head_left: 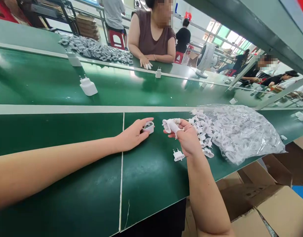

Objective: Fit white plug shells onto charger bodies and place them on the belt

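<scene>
My left hand (131,135) is closed around a white charger housing (150,129) on the green table, thumb and fingers at its sides. The housing's open end shows dark parts inside. To its right, my right hand (190,141) wears white finger covers and pinches a white plug end piece (167,126) above the table. The fingers partly hide that piece. Just below it lies a loose two-pin plug piece (178,155). More white plug pieces (203,131) spill beside my right wrist from a clear plastic bag (247,135).
Beyond a pale divider strip (92,109) runs a green belt carrying white chargers (88,87). A person (153,39) sits across it beside a heap of grey-white parts (94,49). A white fan (206,57) stands farther right. Open cardboard boxes (282,210) sit below the table's right edge.
</scene>
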A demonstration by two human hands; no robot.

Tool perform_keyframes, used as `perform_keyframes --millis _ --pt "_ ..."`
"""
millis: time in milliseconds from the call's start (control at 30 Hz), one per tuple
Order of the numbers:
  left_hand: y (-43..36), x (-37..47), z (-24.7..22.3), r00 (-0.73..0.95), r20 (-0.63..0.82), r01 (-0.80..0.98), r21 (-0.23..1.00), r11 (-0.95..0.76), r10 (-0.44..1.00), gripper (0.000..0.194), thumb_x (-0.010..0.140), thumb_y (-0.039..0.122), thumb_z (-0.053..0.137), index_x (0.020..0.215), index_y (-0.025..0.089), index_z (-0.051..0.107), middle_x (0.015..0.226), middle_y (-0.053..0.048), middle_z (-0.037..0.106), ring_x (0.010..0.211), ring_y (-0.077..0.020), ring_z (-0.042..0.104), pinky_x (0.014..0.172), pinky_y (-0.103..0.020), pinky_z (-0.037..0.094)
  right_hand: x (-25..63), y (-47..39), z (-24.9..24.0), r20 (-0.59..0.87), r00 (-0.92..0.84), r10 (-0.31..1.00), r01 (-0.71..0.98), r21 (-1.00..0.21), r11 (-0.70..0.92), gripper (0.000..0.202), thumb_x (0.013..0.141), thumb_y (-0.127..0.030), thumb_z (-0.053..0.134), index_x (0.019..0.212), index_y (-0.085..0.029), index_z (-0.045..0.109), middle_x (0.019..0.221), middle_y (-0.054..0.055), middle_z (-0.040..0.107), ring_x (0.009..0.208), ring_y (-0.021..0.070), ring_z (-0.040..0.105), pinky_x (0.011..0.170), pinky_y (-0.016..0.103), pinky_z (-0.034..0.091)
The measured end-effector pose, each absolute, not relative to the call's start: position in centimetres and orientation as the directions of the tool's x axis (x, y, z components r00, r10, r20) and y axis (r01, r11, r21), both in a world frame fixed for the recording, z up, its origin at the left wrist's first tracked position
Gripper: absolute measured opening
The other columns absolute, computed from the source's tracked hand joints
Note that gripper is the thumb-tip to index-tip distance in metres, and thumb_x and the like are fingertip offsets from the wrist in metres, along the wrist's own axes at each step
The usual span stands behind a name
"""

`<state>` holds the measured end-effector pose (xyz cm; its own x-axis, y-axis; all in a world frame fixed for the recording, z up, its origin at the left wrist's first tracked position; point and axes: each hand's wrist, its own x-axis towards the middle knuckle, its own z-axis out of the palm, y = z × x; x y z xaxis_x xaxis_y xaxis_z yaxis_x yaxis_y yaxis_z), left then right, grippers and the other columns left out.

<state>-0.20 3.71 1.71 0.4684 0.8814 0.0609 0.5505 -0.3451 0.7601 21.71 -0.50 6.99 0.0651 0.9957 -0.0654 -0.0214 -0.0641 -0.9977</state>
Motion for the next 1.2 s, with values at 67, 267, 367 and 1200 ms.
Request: perform_keyframes --millis 67,267,367,1200 --pt "1.2 -1.2 1.6 0.537 0.016 0.526 0.775 -0.35 0.843 0.063 0.096 0.043 0.047 0.156 0.025 0.037 0.139 -0.012 0.058 0.105 -0.026 0.066 0.096 -0.042 0.054 21.2 -0.9 7.0 -0.014 0.034 0.999 0.03 -0.999 -0.015 0.029 0.063 -0.033 0.084 0.086 -0.02 0.07 0.085 0.001 0.074 0.074 0.0153 0.069 0.061 0.026 0.052" --pt "-0.7 -1.9 1.6 0.541 0.093 0.44 0.815 -0.376 0.836 0.063 0.088 0.053 0.064 0.143 0.026 0.049 0.132 -0.012 0.06 0.114 -0.0298 0.06 0.096 -0.044 0.055 20.0 -1.4 6.8 0.054 -0.096 0.994 0.078 -0.995 0.062 0.024 0.074 -0.036 0.082 0.093 -0.024 0.073 0.093 0.001 0.077 0.073 0.0144 0.069 0.065 0.03 0.059" --pt "-0.2 -1.9 1.5 0.541 0.134 0.41 0.82 -0.4 0.83 0.04 0.087 0.054 0.065 0.113 0.024 0.066 0.118 -0.01 0.066 0.112 -0.0301 0.059 0.095 -0.045 0.055 19.7 -1.5 6.5 0.115 -0.134 0.984 0.031 -0.992 0.12 0.021 0.076 -0.031 0.081 0.094 -0.024 0.073 0.094 0.002 0.076 0.085 0.0175 0.072 0.081 0.037 0.061" --pt "0.4 -1.9 1.3 0.581 0.183 0.311 0.85 -0.425 0.793 0.028 0.087 0.043 0.062 0.095 0.019 0.073 0.107 -0.007 0.068 0.108 -0.0262 0.057 0.091 -0.038 0.05 17.9 -2.8 5.9 0.499 -0.427 0.754 0.657 -0.403 0.638 0.018 0.093 -0.014 0.064 0.104 -0.027 0.068 0.091 0.001 0.074 0.081 0.0186 0.063 0.073 0.035 0.054"
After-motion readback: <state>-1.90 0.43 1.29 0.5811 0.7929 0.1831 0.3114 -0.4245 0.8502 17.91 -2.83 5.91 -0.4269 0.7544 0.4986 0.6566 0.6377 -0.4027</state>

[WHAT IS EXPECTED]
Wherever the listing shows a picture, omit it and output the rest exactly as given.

[WRITTEN RESPONSE]
head_left: 

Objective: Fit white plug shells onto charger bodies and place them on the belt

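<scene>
My left hand (131,135) is closed around a white charger housing (150,129) on the green table, thumb and fingers at its sides. The housing's open end shows dark parts inside. To its right, my right hand (190,141) wears white finger covers and pinches a white plug end piece (167,126) above the table. The fingers partly hide that piece. Just below it lies a loose two-pin plug piece (178,155). More white plug pieces (203,131) spill beside my right wrist from a clear plastic bag (247,135).
Beyond a pale divider strip (92,109) runs a green belt carrying white chargers (88,87). A person (153,39) sits across it beside a heap of grey-white parts (94,49). A white fan (206,57) stands farther right. Open cardboard boxes (282,210) sit below the table's right edge.
</scene>
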A demonstration by two human hands; no robot.

Tool perform_keyframes, used as `perform_keyframes --millis _ --pt "_ ..."`
"""
millis: time in milliseconds from the call's start (control at 30 Hz), one per tuple
Order of the numbers:
  left_hand: y (-43..36), x (-37..47), z (-24.7..22.3), r00 (-0.73..0.95), r20 (-0.63..0.82), r01 (-0.80..0.98), r21 (-0.23..1.00), r11 (-0.95..0.76), r10 (-0.44..1.00), gripper (0.000..0.194), thumb_x (-0.010..0.140), thumb_y (-0.039..0.122), thumb_z (-0.053..0.137), index_x (0.020..0.215), index_y (-0.025..0.089), index_z (-0.051..0.107), middle_x (0.015..0.226), middle_y (-0.053..0.048), middle_z (-0.037..0.106), ring_x (0.010..0.211), ring_y (-0.077..0.020), ring_z (-0.042..0.104), pinky_x (0.014..0.172), pinky_y (-0.103..0.020), pinky_z (-0.037..0.094)
  right_hand: x (-25..63), y (-47..39), z (-24.9..24.0), r20 (-0.59..0.87), r00 (-0.92..0.84), r10 (-0.31..1.00), r01 (-0.71..0.98), r21 (-1.00..0.21), r11 (-0.70..0.92), gripper (0.000..0.202), thumb_x (0.013..0.141), thumb_y (-0.127..0.030), thumb_z (-0.053..0.134), index_x (0.019..0.212), index_y (-0.085..0.029), index_z (-0.045..0.109), middle_x (0.019..0.221), middle_y (-0.054..0.055), middle_z (-0.040..0.107), ring_x (0.009..0.208), ring_y (-0.021..0.070), ring_z (-0.040..0.105), pinky_x (0.011..0.170), pinky_y (-0.016..0.103), pinky_z (-0.034..0.091)
The measured end-effector pose, each absolute, not relative to the call's start: position in centimetres and orientation as the directions of the tool's x axis (x, y, z components r00, r10, r20) and y axis (r01, r11, r21), both in a world frame fixed for the recording, z up, its origin at the left wrist's first tracked position
Gripper: absolute measured opening
The other columns absolute, computed from the source's tracked hand joints
Note that gripper is the thumb-tip to index-tip distance in metres, and thumb_x and the like are fingertip offsets from the wrist in metres, along the wrist's own axes at each step
The usual span stands behind a name
"""

`<state>` holds the measured end-effector pose (xyz cm; its own x-axis, y-axis; all in a world frame fixed for the recording, z up, its origin at the left wrist's first tracked position; point and axes: each hand's wrist, its own x-axis towards the middle knuckle, its own z-axis out of the palm, y = z × x; x y z xaxis_x xaxis_y xaxis_z yaxis_x yaxis_y yaxis_z), left then right, grippers and the other columns left out.

<state>-0.20 3.71 1.71 0.4684 0.8814 0.0609 0.5505 -0.3451 0.7601 21.71 -0.50 6.99 0.0651 0.9957 -0.0654 -0.0214 -0.0641 -0.9977</state>
Motion for the next 1.2 s, with values at 67, 267, 367 and 1200 ms.
Request: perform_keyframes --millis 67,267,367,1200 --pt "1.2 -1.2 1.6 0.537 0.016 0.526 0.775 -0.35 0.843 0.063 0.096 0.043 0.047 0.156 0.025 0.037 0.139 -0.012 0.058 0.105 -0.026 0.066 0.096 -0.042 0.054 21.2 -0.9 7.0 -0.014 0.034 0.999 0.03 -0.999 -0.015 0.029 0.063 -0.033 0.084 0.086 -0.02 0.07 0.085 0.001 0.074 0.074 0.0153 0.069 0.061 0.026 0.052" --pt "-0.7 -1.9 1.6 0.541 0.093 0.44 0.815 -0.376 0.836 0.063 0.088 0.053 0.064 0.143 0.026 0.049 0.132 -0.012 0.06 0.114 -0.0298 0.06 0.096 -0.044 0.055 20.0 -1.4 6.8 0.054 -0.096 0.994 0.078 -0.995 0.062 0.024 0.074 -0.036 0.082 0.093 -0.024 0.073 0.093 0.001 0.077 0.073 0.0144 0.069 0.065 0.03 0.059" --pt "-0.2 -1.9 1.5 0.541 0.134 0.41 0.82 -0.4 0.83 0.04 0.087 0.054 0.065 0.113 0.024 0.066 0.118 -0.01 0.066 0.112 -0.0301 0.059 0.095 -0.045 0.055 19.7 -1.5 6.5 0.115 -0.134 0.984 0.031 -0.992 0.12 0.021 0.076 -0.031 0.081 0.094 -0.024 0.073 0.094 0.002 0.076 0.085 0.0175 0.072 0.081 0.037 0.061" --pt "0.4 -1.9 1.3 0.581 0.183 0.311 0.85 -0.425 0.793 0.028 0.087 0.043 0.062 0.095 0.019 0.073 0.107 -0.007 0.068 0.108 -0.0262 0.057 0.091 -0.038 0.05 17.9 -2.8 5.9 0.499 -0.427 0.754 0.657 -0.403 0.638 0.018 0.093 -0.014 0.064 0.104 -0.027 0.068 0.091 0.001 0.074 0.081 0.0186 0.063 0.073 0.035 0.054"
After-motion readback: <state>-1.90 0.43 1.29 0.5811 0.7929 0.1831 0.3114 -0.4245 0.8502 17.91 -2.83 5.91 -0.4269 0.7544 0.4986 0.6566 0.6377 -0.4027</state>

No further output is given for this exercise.